The resulting implementation works very well, but I need the slider to be controlled (i.e. onChange), and I need to do something after the user has finished interacting (i.e. onAfterChange). In onChange, I want to update only the value(s) that changed to avoid any loss of accuracy from unnecessary D3 scale conversions. In onAfterChange, I also want to update only the values that changed for reasons too complex to explain.

In onChange, this can be achieved with a simple equality check between the input controlled value and the value provided in the handler, but the same cannot be done in onAfterChange, as the values end up being equal. The workaround I found is to save the initial value of the slider in onBeforeChange and do an equality check against this value in onAfterChange.

My PR is indeed quite complex given the specificity of my use case. I honestly thought it would be easier to expose the indices of the thumbs that move in the on-change handlers. 😅

Perhaps my onBeforeChange workaround would make for a much simpler implementation, but I was concerned about the rounding behaviour of react-slider when dealing with floats.
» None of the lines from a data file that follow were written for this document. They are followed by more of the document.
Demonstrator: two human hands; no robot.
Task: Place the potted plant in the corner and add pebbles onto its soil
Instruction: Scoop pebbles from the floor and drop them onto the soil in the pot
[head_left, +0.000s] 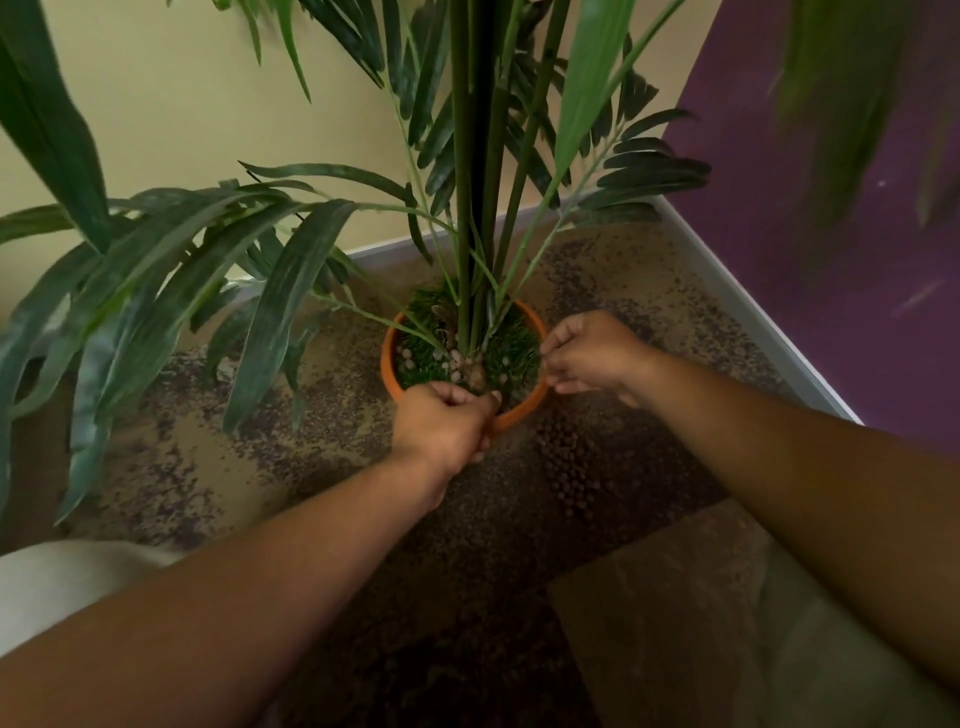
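Note:
A tall palm-like plant with green stems (475, 171) stands in an orange pot (388, 364) on the floor, close to where a cream wall meets a purple wall. Green grass-like cover fills the pot, and several pale pebbles (457, 361) lie on it around the stems. My left hand (441, 423) grips the pot's near rim, thumb hooked over the edge. My right hand (589, 351) holds the rim on the right side, fingers curled around it. The rim under both hands is hidden.
Speckled brown floor (597, 467) surrounds the pot. A white skirting board (748, 312) runs along both walls behind it. Long drooping leaves (156, 291) spread out low on the left. A pale cloth-covered shape (62, 582) sits at the lower left.

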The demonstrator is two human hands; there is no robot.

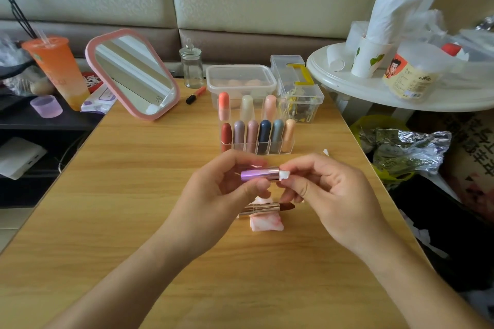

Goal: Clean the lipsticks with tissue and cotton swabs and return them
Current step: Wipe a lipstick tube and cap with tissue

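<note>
Over the wooden counter (133, 195), mid-air: left hand (222, 189) fingers curled round shiny purple lipstick tube (258, 175), held level. Right hand (328, 189) fingers pinch small white tissue scrap (284, 175) on its end.

Risk: a dipping hand smears the uncapped gold lipstick with brown bullet (263, 207) on the pink-stained tissue pad (267, 224) just below.

Clear acrylic organizer (258, 145) sits near behind. Left is roomy; the right counter edge is near.
</note>
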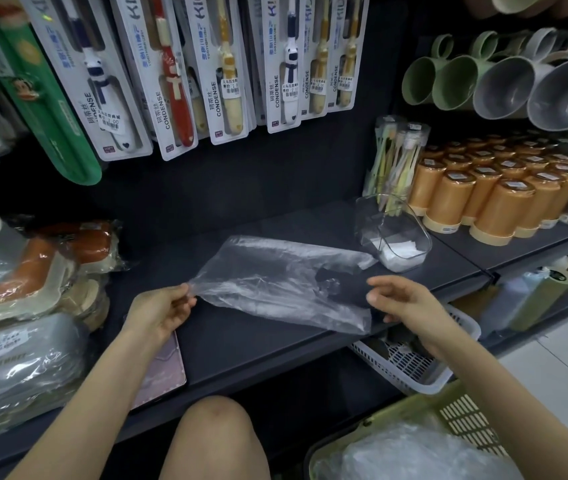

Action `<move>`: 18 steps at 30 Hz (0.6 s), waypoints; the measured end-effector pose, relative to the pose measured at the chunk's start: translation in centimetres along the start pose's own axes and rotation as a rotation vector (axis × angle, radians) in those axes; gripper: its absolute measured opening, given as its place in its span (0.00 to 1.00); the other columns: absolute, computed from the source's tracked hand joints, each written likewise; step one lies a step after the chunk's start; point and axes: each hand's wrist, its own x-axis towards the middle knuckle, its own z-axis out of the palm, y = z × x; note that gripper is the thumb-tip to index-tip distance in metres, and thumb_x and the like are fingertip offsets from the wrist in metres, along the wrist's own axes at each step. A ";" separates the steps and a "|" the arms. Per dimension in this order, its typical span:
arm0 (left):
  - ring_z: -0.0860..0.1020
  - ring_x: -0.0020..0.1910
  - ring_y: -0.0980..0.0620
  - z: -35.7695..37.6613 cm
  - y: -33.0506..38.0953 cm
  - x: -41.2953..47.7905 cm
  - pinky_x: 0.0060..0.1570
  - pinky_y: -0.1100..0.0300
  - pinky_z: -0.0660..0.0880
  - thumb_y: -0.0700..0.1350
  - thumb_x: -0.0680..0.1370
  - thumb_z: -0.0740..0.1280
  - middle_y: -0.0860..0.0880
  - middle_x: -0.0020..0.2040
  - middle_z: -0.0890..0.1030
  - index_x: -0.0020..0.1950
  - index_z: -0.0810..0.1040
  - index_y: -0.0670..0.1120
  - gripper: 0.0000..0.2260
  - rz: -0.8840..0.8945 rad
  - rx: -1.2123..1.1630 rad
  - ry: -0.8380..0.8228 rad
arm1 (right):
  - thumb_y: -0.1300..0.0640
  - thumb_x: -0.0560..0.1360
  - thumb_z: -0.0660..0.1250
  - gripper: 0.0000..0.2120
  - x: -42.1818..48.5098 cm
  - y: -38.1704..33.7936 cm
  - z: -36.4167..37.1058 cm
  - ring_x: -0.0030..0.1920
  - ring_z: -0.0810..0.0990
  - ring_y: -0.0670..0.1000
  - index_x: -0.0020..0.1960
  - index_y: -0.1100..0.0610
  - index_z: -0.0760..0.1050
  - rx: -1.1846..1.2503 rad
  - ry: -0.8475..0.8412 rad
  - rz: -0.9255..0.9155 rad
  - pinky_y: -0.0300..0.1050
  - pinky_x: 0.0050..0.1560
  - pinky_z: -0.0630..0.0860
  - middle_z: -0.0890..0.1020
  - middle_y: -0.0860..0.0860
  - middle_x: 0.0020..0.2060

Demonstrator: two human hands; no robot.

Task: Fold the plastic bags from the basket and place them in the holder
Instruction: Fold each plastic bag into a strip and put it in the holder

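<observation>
Left hand (pixel 161 310) is pinching one corner of an unfolded bag (pixel 275 282) lying spread between both sets of fingers; the right hand's (pixel 404 303) grip cannot be told. Beyond the right fingers, the holder (pixel 367 220) is showing folded white pieces, probably bags; below them the basket (pixel 462 420) is holding more, so much work is probably remaining.

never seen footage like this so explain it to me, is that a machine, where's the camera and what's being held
No machine: the grips are a person's bare hands. The one camera sits on their head, looking down at a shop shelf. The left grip pinches one end of a clear bag spread over the shelf; the right grip is at the other end, its hold unclear. A clear holder stands behind, something white inside. A green basket of plastic sits bottom right.
</observation>
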 end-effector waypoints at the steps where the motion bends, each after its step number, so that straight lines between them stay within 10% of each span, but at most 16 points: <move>1: 0.76 0.21 0.58 0.3 -0.1 -0.2 0.21 0.70 0.72 0.34 0.79 0.65 0.44 0.32 0.79 0.42 0.76 0.38 0.06 0.030 0.044 0.001 | 0.58 0.73 0.72 0.12 -0.1 0.3 0.4 0.46 0.79 0.49 0.56 0.52 0.79 -0.109 -0.012 -0.011 0.40 0.45 0.76 0.81 0.51 0.45; 11: 0.79 0.23 0.56 0.6 -0.4 -0.7 0.23 0.68 0.74 0.33 0.80 0.62 0.41 0.37 0.79 0.45 0.75 0.40 0.06 0.129 0.120 -0.005 | 0.39 0.77 0.61 0.17 -2.3 1.6 2.8 0.40 0.80 0.49 0.51 0.51 0.76 -0.783 0.221 -0.038 0.45 0.40 0.76 0.81 0.46 0.36; 18: 0.79 0.28 0.52 0.6 -0.4 -1.0 0.24 0.68 0.74 0.33 0.79 0.62 0.42 0.37 0.80 0.44 0.75 0.40 0.06 0.053 0.073 -0.042 | 0.63 0.77 0.68 0.13 -3.1 1.7 4.3 0.27 0.76 0.51 0.60 0.62 0.71 0.156 0.191 0.199 0.42 0.26 0.73 0.77 0.56 0.32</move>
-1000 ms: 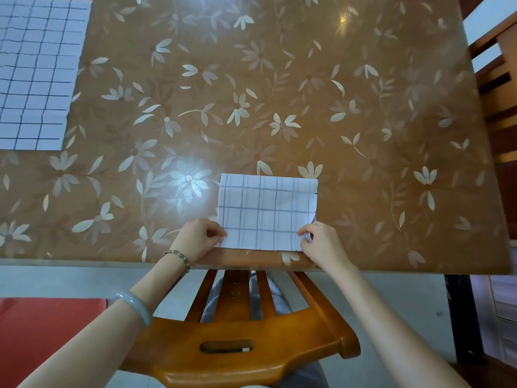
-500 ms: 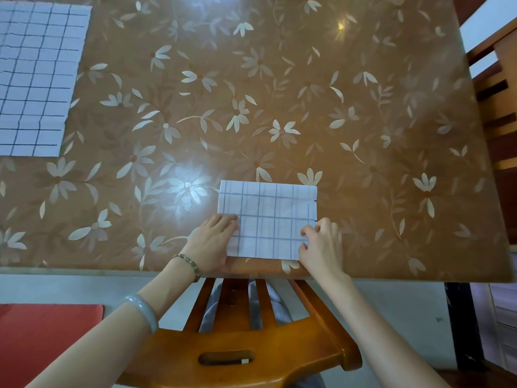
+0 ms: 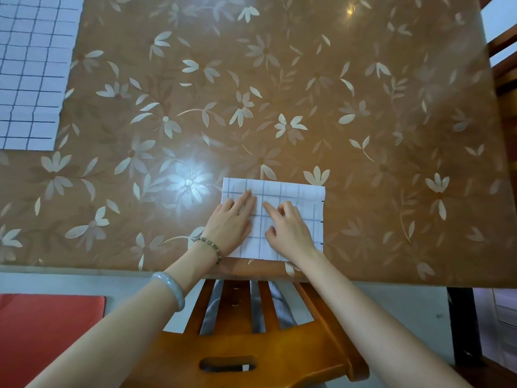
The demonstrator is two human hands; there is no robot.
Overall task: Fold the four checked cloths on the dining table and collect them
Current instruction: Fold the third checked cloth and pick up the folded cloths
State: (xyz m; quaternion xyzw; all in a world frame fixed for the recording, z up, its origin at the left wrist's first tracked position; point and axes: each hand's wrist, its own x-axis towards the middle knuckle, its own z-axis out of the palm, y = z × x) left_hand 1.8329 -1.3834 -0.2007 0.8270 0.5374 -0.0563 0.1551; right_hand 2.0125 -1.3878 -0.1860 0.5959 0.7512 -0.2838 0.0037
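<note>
1. Glossy floral table (image 3: pixel 363 107) seen from above, with a chair (image 3: pixel 251 354) tucked in at its near edge.
2. Left hand (image 3: pixel 229 222) lies flat, fingers straight, pressing the left part of the folded cloth (image 3: pixel 296 194).
3. Right hand (image 3: pixel 288 231) rests mid-cloth, index stretched out, other fingers bent, gripping nothing.
4. Cloth sits just beside the near table edge; its right side is uncovered.
5. Risks: the top looks slick, so a sideways push could slide the cloth off the edge. Uneven pressing could skew the layers or let the free right side spring open.
6. Second cloth (image 3: pixel 30 74) lies unfolded at far left, well apart. The other two are out of view and easy to miss.
</note>
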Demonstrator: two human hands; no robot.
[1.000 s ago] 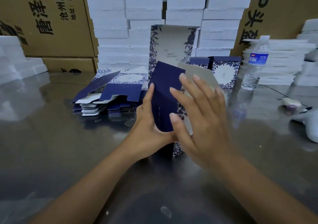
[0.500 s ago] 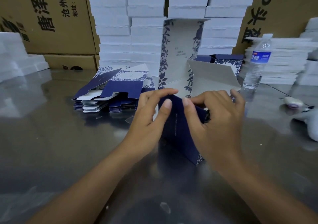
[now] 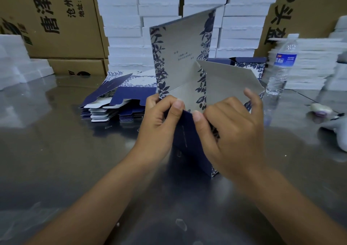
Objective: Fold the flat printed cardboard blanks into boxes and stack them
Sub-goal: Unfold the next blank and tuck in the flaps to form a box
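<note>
Currently mid-fold on one box. Left hand (image 3: pixel 159 126): fingers (image 3: pixel 176 103) curled over the top edge of the half-formed box (image 3: pixel 189 145), thumb pinched onto its navy wall. Right hand (image 3: pixel 232 132) grips the same edge from the other side, thumb tip just beside the left thumb. Its forefinger is lifted and touches the grey side flap (image 3: pixel 229 83). Both hands grasp the box, neither is free.

The box stands on the shiny surface (image 3: pixel 56 160), centre, straight in front of the person. Tall printed lid panel (image 3: pixel 180 56) is upright behind the hands, not folded down. The side flap splays out to the right, open.

Judgement: body looks squared up, closing not yet done. Next move probably needs the side flap pushed inward first. Then the tall panel comes down over it and its edge gets tucked in. One hand has to hold the wall square while the other folds. Inside of the box and any left-side flap are hidden by the hands, so I can't confirm those.

Further out, a pile of flat blanks (image 3: pixel 116 101) lies behind-left of the box, near but apart. Finished boxes (image 3: pixel 249 64) sit behind-right, beside a water bottle (image 3: pixel 281 62), which looks like the stacking spot. White foam stacks (image 3: pixel 159 9) and brown cartons (image 3: pixel 56 19) line the back.
</note>
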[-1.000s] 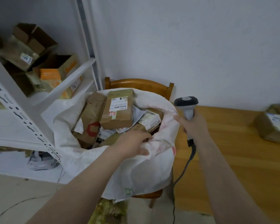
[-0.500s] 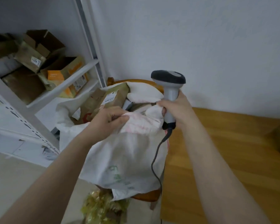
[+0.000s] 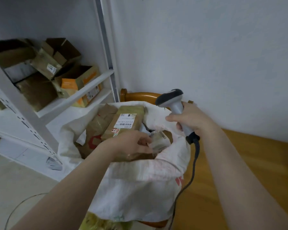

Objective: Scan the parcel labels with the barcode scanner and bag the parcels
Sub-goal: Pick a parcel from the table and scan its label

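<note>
Centrally, sack (image 3: 140,188) on chair (image 3: 140,96); wooden table (image 3: 256,163) right.

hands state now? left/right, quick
Left hand: in the sack, at a small parcel; grip cannot be told.
Right hand: grips the barcode scanner.

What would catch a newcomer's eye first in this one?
A white sack crammed with brown parcels sits on a wooden chair at centre, a labelled box on top. At its right rim the right hand grips a grey barcode scanner, while the left hand reaches into the sack's mouth.
</note>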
I don't personally use react-slider with floats thanks to the D3 scale technique, which is why it works great for me.

I still think this would be a convenient feature for other, simpler use cases than mine, but I won't take offence, if you'd rather close my PR and mark this issue as wontfix. 😉

stonebk commented 3 years ago

Haha, thanks for the thorough explanation @axelboc!

Let me think on this one a little bit more...

axelboc commented 2 years ago

Since PR #232 has gotten stale, I thought I'd suggest an alternative API solution that is perhaps cleaner than the one in the PR:

// API in the PR
onChange={(value, index, pushed) => {
  // `value`: the new slider value (`number | array`)
  // `index`: the index of the thumb, with which the user has interacted (`number`)
  // `pushed`: an array listing the indices of the thumbs that moved due to pearling (`number[]`)
}}

// Alternative API
onChange={(value, thumbs) => {
  // `value`: the new slider value (`number | array`)
  // `thumbs`: an array containing one object for each thumb, of the form `{ moved: boolean, interacted?: boolean }`:
  //   - `moved`: indicates whether the thumb at this index has moved
  //   - `interacted`: indicates whether the thumb at this index is the one with which the user has interacted
  //   => so any thumb object with `{ moved: true }` (i.e. no `interacted` property) indicates a thumb that moved due to pearling
}}

Pros:

Cons:

stonebk commented 2 years ago

Sorry, I have been quite busy lately.

The alternative API is not really backwards compatible since you are changing the type of the thumbs array values from an integer to an object.

axelboc commented 2 years ago

Sorry, I have been quite busy lately.

No rush 😉 -- and again, if you don't think this issue is worth resolving, don't hesitate to close it.

The alternative API is not really backwards compatible since you are changing the type of the thumbs array values from an integer to an object.

Haha yeah of course, I meant more for the people who aren't concerned by this feature and only care about the first parameter (i.e. the vast majority of people). Just like adding the index parameter did not affect them, replacing the index parameter with an object won't affect them either. That being said, I get that this would require a major version bump regardless.

stale[bot] commented 2 years ago

This issue has been automatically marked as stale because it has not had recent activity. It will be closed if no further activity occurs. Thank you for your contributions.